Stored data
▼▼▼
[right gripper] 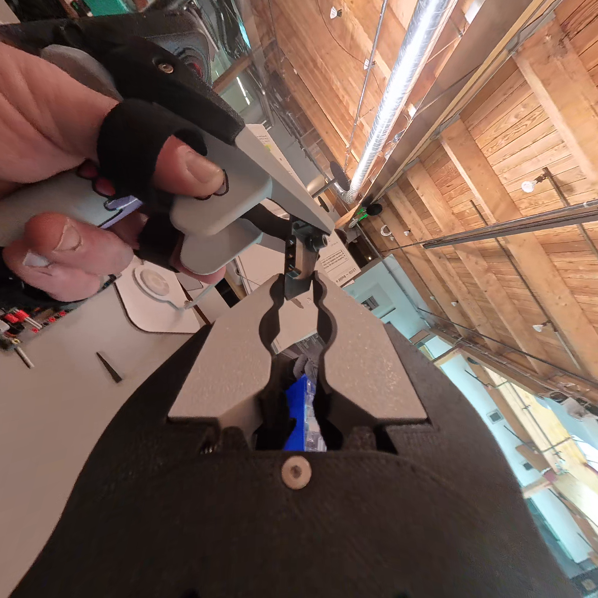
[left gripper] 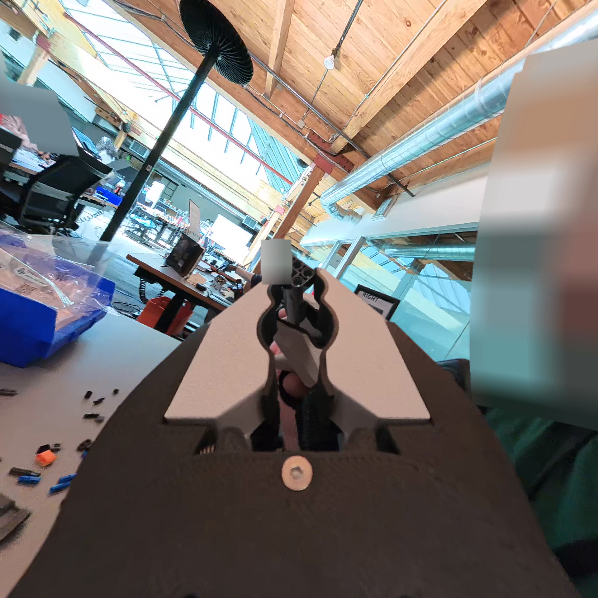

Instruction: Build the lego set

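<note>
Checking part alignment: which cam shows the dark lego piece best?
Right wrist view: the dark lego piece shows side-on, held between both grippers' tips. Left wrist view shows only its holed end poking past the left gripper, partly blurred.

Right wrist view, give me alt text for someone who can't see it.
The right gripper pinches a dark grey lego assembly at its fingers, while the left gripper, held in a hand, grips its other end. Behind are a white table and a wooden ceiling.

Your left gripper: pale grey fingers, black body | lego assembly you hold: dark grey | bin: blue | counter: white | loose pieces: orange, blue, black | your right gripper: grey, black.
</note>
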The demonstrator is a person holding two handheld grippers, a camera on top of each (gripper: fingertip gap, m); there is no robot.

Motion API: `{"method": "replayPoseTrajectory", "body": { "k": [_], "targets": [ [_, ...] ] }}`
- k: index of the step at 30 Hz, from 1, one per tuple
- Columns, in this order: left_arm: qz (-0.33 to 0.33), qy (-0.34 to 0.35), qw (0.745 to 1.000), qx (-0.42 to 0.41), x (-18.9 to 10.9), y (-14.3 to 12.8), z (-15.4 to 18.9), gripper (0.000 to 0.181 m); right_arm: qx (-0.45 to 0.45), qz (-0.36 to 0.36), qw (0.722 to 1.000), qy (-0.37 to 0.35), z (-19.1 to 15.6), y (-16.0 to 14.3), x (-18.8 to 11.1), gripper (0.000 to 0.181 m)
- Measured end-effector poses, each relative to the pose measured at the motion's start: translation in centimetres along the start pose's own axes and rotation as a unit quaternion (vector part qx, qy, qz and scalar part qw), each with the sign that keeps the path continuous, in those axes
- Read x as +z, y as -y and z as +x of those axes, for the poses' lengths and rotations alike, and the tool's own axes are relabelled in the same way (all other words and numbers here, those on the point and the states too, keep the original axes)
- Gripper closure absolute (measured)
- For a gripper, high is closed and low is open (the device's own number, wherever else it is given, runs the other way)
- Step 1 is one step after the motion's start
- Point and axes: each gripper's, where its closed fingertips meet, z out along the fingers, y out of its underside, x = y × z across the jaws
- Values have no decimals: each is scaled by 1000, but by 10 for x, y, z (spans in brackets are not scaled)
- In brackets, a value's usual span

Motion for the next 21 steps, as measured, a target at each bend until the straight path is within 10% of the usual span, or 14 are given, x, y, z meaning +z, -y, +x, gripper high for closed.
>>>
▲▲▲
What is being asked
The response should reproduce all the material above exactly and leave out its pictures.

Result of this task
[right gripper] 
[left gripper] 

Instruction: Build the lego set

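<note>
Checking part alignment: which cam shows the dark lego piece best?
Right wrist view: the dark lego piece shows side-on, held between both grippers' tips. Left wrist view shows only its holed end poking past the left gripper, partly blurred.

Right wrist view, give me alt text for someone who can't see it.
The right gripper pinches a dark grey lego assembly at its fingers, while the left gripper, held in a hand, grips its other end. Behind are a white table and a wooden ceiling.

Your left gripper: pale grey fingers, black body | lego assembly you hold: dark grey | bin: blue | counter: white | loose pieces: orange, blue, black | your right gripper: grey, black.
</note>
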The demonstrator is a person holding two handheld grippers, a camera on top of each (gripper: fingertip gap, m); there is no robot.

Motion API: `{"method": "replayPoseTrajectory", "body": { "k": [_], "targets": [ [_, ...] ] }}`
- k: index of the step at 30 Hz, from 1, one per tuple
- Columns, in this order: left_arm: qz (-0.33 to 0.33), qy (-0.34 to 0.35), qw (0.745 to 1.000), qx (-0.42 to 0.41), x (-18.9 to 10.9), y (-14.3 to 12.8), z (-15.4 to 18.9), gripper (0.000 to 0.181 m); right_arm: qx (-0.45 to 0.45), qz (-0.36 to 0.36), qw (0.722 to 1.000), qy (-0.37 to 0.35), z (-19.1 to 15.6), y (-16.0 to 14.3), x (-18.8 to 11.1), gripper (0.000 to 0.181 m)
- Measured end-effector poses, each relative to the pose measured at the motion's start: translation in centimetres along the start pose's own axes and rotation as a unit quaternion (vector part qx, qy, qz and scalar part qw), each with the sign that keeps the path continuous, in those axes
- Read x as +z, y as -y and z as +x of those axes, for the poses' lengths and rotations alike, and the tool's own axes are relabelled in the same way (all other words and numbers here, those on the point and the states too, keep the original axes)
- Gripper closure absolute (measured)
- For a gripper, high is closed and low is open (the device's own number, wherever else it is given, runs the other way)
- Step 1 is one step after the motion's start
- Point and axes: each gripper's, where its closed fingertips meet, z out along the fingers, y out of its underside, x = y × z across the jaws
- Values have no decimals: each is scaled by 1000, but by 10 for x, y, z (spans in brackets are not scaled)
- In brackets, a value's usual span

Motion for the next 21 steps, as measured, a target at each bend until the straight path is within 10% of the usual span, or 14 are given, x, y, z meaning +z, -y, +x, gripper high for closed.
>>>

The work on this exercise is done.